Temporally precise mHealth interventions.
mHealth biomarkers such as atrial fibrillation and fall detection (introduced in Apple Watch 4) have a clear intervention (i.e., referring to a care provider or calling emergency personnel). But, temporally-precise mHealth interventions targeted at behavior modification (e.g., recommending diet control), delivered at the most opportune moment so as to have the maximum long-term efficacy, require identifying ideal timing and content from multimodal time-series of noisy digital biomarkers that is personalized to both the individual and their current context. Further, to maintain the interest, engagement, and receptivity of the individual over time for behavior maintenance, the intervention must adapt over time to changing preferences, internal states, and external context of the individual. Modifiable behavioral and contextual risk factors are known to be the major determinant of most disease outcomes, and hence maximizing the efficacy of such mHealth interventions holds significant promise to improve health and disease outcomes in this new era.
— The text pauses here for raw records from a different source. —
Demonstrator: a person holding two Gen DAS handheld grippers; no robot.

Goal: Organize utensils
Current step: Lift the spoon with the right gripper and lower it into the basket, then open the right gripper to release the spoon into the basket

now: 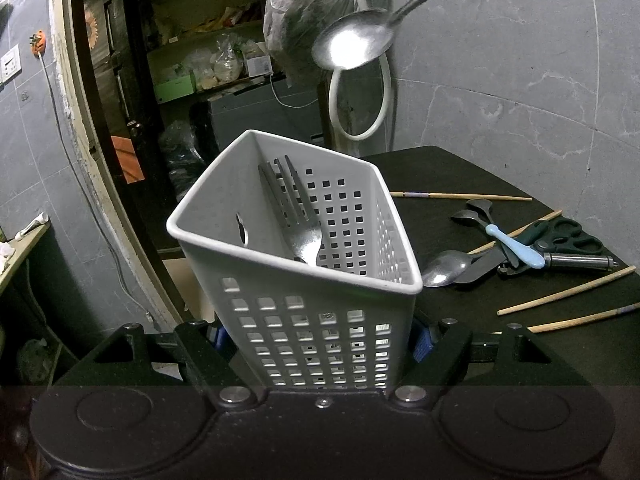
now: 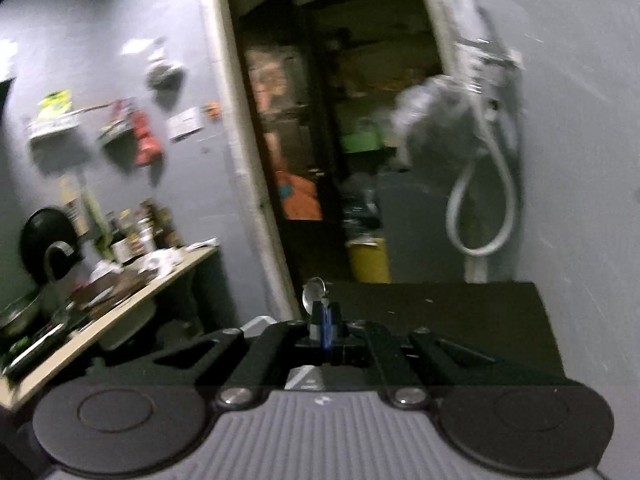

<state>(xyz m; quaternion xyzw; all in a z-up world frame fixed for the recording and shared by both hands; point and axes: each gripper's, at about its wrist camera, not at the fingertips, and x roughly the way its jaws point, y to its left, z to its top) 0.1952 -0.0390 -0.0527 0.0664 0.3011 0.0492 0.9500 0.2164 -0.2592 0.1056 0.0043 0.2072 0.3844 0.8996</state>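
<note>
My left gripper is shut on a white perforated utensil basket, its blue pads pressing on the two sides. The basket tilts slightly at the left edge of a dark table and holds two steel forks, tines up. A large steel spoon hangs in the air above the basket, its handle running off the top right of the left wrist view. In the blurred right wrist view, my right gripper is shut on that spoon, whose bowl pokes out past the fingertips.
On the table right of the basket lie a spoon, two small dark spoons, a light blue utensil, black scissors, a steel-handled tool and several wooden chopsticks. A doorway, hanging bag and hose stand behind.
</note>
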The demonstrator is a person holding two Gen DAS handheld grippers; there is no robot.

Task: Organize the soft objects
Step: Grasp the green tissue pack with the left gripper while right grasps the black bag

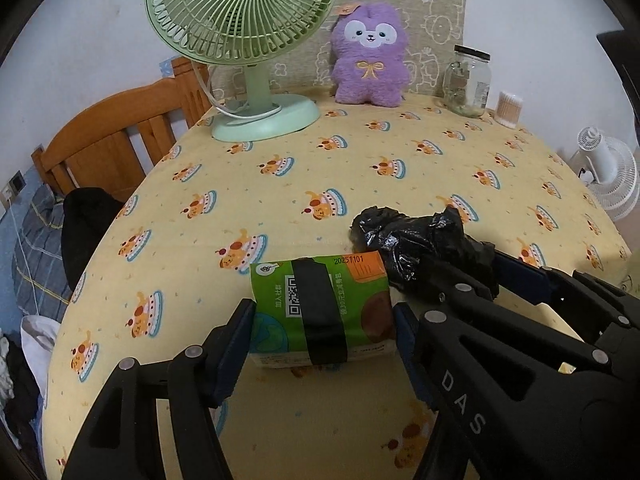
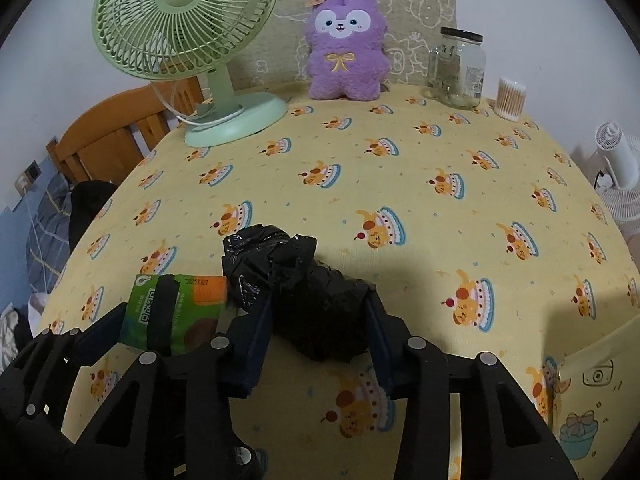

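Observation:
A green tissue pack (image 1: pixel 320 312) with a black band lies on the yellow cake-print cloth (image 1: pixel 360 168). My left gripper (image 1: pixel 324 320) is shut on it, one pad against each end. Right beside it is a crumpled black plastic bag (image 2: pixel 320 308), also seen in the left wrist view (image 1: pixel 424 240). My right gripper (image 2: pixel 318 320) straddles the bag with both pads pressed into its sides. In the right wrist view the tissue pack (image 2: pixel 172 312) touches the bag's left side. A purple plush toy (image 2: pixel 346 48) sits upright at the back of the table.
A green desk fan (image 1: pixel 240 12) stands back left, with a glass jar (image 1: pixel 468 80) and a cotton swab tub (image 1: pixel 509 108) back right. A wooden headboard (image 1: pixel 112 136) and bedding lie beyond the left edge. A white fan (image 1: pixel 608 176) stands off the right edge.

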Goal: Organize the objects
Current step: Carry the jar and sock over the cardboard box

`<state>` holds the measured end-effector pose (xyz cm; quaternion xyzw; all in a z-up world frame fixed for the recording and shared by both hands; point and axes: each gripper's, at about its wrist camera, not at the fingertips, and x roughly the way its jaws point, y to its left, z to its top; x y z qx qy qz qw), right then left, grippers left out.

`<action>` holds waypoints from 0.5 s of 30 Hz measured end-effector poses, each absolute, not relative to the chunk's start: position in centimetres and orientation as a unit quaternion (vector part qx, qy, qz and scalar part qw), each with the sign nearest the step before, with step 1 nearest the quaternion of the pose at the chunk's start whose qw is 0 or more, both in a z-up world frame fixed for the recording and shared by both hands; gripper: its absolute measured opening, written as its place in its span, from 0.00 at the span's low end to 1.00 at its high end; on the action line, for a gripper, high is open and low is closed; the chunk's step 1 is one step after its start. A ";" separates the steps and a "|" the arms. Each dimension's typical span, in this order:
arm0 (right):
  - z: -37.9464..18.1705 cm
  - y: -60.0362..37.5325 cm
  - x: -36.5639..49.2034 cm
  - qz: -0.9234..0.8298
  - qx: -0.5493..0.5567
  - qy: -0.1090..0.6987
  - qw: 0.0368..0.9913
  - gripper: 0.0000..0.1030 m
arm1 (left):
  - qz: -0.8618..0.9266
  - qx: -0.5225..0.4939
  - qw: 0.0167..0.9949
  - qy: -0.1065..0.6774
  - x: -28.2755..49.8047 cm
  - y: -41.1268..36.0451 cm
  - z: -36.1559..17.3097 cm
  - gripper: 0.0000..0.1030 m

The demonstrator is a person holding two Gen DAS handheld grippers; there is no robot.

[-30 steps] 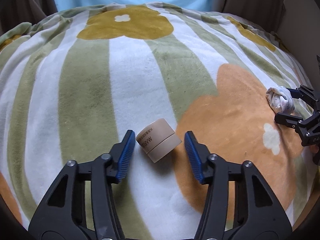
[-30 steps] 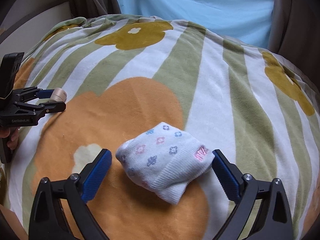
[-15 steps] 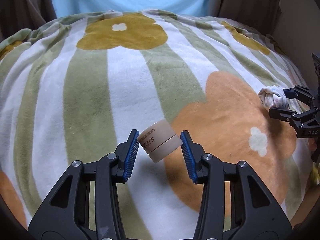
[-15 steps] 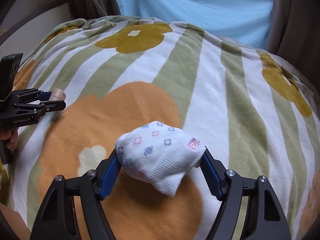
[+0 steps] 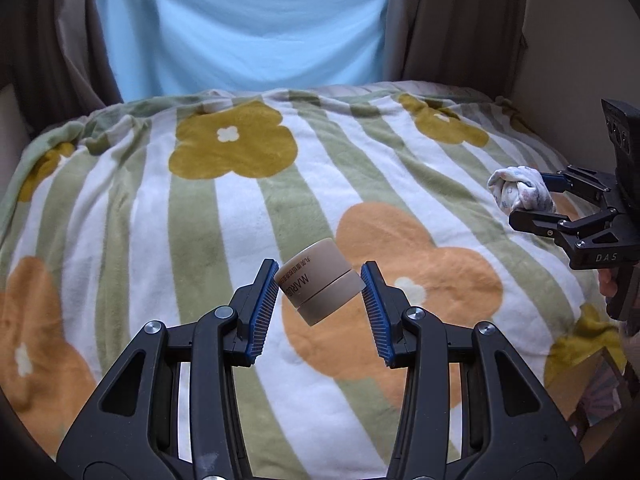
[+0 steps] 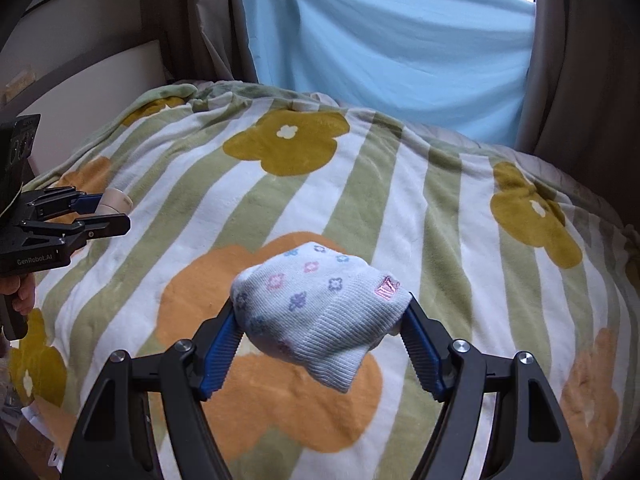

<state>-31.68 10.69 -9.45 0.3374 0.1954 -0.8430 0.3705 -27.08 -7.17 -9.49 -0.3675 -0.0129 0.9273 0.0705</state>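
A beige cylindrical jar (image 5: 318,282) with printed lettering hangs tilted above the blanket, and my left gripper (image 5: 320,300) is shut on its sides. In the right wrist view the same jar (image 6: 115,201) shows at the far left in that gripper (image 6: 102,214). A rolled white sock (image 6: 316,308) with small pastel flowers and a pink tag is lifted off the blanket, with my right gripper (image 6: 320,334) shut on it. From the left wrist view the sock (image 5: 520,194) appears at the far right in the right gripper (image 5: 538,200).
A fleece blanket (image 5: 200,216) with green and white stripes and large orange and mustard flowers covers the bed below both grippers. Behind it hang a light blue cloth (image 5: 248,24) and brown curtains (image 6: 584,60). A person's hand (image 6: 18,296) holds the left gripper's handle.
Both grippers closed on their objects and rose: the left lifted the jar off the blanket, the right squeezed and lifted the sock. More of the curtains and blue cloth is in view.
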 end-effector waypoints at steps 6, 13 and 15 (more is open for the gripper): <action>-3.7 13.2 -25.2 -0.848 0.318 0.187 0.381 0.69 | 0.935 -0.348 0.065 -0.016 -20.4 -4.4 -4.5 0.38; 0.3 16.9 -16.9 -0.856 0.309 0.164 0.380 0.69 | 0.934 -0.350 0.055 -0.043 -12.4 -1.1 -2.2 0.38; 0.6 18.1 -14.8 -0.855 0.315 0.150 0.383 0.69 | 0.934 -0.349 0.048 -0.057 -10.2 -0.3 -2.2 0.38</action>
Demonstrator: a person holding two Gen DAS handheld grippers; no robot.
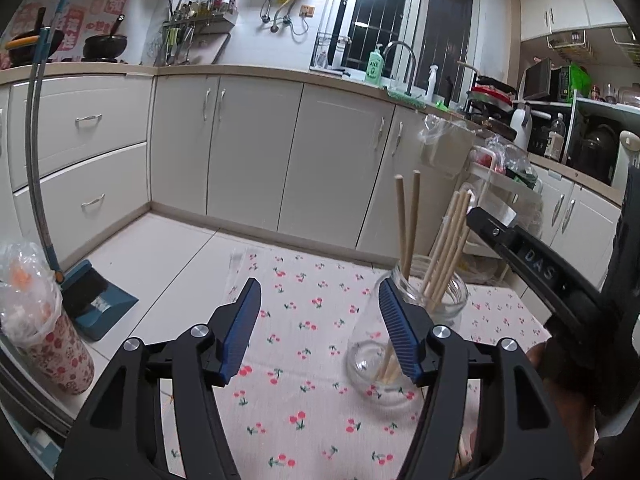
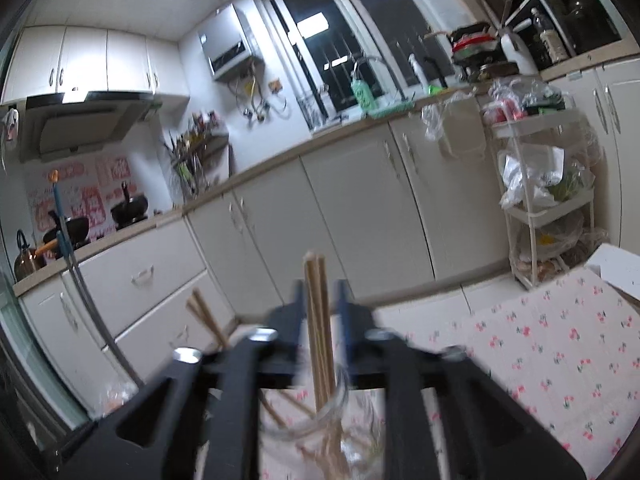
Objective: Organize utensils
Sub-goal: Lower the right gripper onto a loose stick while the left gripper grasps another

The mDOT Center pursues multiple technological innovations to enable the discovery, design, optimization, and implementation of temporally-precise mHealth interventions that maintain user engagement and maximize longterm efficacy. First, to enable the discovery of innovative and actionable mHealth intervention targets and their timing triggers from imperfect multi-modal biomarker data streams, we develop methods and tools to model temporal dynamics of risks and their key drivers. Second, to optimize mHealth interventions so as to maximize their long-term therapeutic efficacy and engagement for each individual, the mDOT Center works to advance reinforcement learning methods so they can be applied to rapidly personalize intervention selection, adaptation and timing rules. Third, we develop co-optimized hardware-software architectures for next-generation, high data-rate sensors; a modular abstraction for biomarker computations; and a privacy management framework to support computation, data, and battery efficient implementation of temporally-precise mHealth interventions.
Maximizing the efficacy of such mHealth interventions through mDOT Center technologies can improve health and disease outcomes by enabling patients to initiate and sustain the healthy lifestyle choices necessary to prevent and/or successfully manage the growing burden of multiple chronic conditions.